• [WORK INSTRUCTION]:
Retype each line of the data below exactly, beginning with the first and ending with the one that contains "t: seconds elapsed". Pictures do not belong in the copy.

• [DATA BELOW]:
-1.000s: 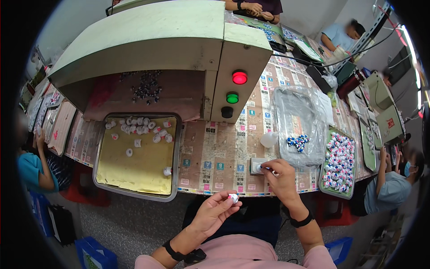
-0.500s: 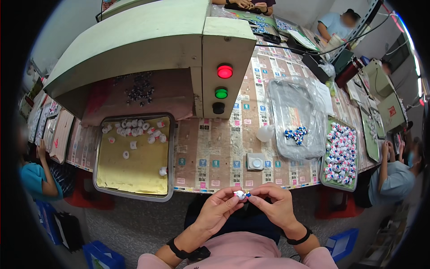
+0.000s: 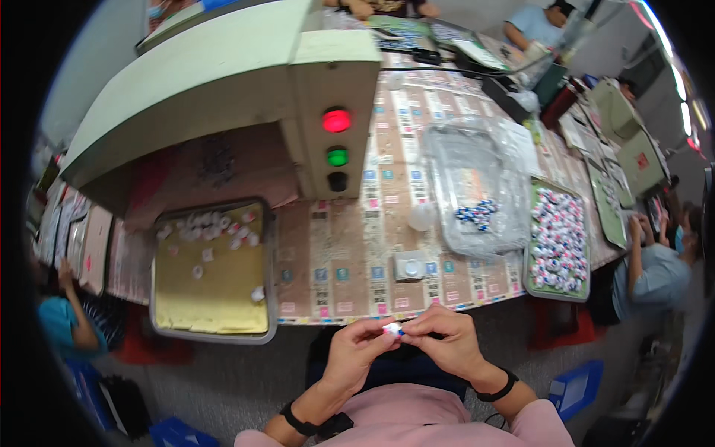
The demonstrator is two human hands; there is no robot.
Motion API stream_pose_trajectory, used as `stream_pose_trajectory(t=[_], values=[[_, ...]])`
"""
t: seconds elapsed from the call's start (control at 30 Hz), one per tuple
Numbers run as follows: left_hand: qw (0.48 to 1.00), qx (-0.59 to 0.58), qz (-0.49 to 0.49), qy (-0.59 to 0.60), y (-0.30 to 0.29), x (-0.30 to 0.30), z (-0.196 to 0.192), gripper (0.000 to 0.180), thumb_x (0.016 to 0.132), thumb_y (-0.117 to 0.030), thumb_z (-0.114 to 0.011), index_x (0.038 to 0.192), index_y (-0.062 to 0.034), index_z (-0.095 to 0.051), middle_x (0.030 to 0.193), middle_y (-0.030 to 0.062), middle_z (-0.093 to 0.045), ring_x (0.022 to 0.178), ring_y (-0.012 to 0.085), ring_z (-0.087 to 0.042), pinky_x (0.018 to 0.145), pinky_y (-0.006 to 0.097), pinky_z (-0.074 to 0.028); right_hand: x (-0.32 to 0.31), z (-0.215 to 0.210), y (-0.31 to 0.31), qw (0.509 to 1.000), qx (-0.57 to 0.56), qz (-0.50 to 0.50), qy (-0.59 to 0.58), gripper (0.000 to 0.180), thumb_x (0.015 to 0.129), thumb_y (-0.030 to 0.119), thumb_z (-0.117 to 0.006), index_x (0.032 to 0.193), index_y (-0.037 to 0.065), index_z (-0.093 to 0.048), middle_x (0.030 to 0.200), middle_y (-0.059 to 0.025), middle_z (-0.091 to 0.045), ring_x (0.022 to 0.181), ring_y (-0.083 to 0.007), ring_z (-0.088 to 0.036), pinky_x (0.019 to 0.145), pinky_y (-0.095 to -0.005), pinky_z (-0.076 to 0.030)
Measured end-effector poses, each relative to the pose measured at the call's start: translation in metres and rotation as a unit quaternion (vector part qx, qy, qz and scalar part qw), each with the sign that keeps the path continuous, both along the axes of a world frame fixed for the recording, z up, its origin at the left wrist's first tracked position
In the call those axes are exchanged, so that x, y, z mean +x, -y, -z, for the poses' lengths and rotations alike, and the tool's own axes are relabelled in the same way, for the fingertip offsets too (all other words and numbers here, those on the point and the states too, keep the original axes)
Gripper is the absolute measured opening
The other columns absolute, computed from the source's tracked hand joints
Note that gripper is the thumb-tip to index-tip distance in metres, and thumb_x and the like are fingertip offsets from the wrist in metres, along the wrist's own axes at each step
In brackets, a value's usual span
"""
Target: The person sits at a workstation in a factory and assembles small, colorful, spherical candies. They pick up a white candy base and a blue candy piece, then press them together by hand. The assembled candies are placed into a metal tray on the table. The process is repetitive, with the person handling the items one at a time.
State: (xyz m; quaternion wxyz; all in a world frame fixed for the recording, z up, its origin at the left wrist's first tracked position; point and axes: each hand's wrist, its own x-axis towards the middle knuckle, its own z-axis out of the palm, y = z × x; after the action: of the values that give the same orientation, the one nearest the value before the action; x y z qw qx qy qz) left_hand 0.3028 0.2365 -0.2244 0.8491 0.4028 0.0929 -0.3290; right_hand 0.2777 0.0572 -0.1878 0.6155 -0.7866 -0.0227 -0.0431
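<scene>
My left hand (image 3: 360, 349) pinches a small white rounded plastic piece (image 3: 389, 328) with pink marks, just in front of the table's near edge. The fingers of my right hand (image 3: 448, 344) close on a small blue piece (image 3: 401, 332) pressed against the white one. How far the two fit into each other is hidden by my fingertips. A yellow-lined tray (image 3: 212, 298) at the left holds several loose white pieces. Several small blue-and-white pieces (image 3: 477, 214) lie on a clear plastic-wrapped tray (image 3: 447, 160). At the right, a green tray (image 3: 530, 277) is filled with white, pink and blue pieces.
A large pale machine (image 3: 331, 82) with red and green lights stands at the back left, its opening above the yellow tray. A small white block (image 3: 410, 266) and a translucent cup (image 3: 421, 217) sit on the patterned table (image 3: 335, 298). Other people work around.
The blue piece has come up against the white one, and my hands have drawn closer together. The whole view has shifted a little as my head moved.
</scene>
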Motion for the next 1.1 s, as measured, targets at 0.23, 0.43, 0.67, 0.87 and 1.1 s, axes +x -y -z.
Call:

• [ANSWER TO THE PROBLEM]:
-1.000s: 
-0.500s: 
+0.000s: 
The demonstrator is two human hands; there is no robot.
Motion API stream_pose_trajectory, used as `stream_pose_trajectory(t=[_], values=[[_, ...]])`
"""
t: seconds elapsed from the call's start (control at 30 Hz), one per tuple

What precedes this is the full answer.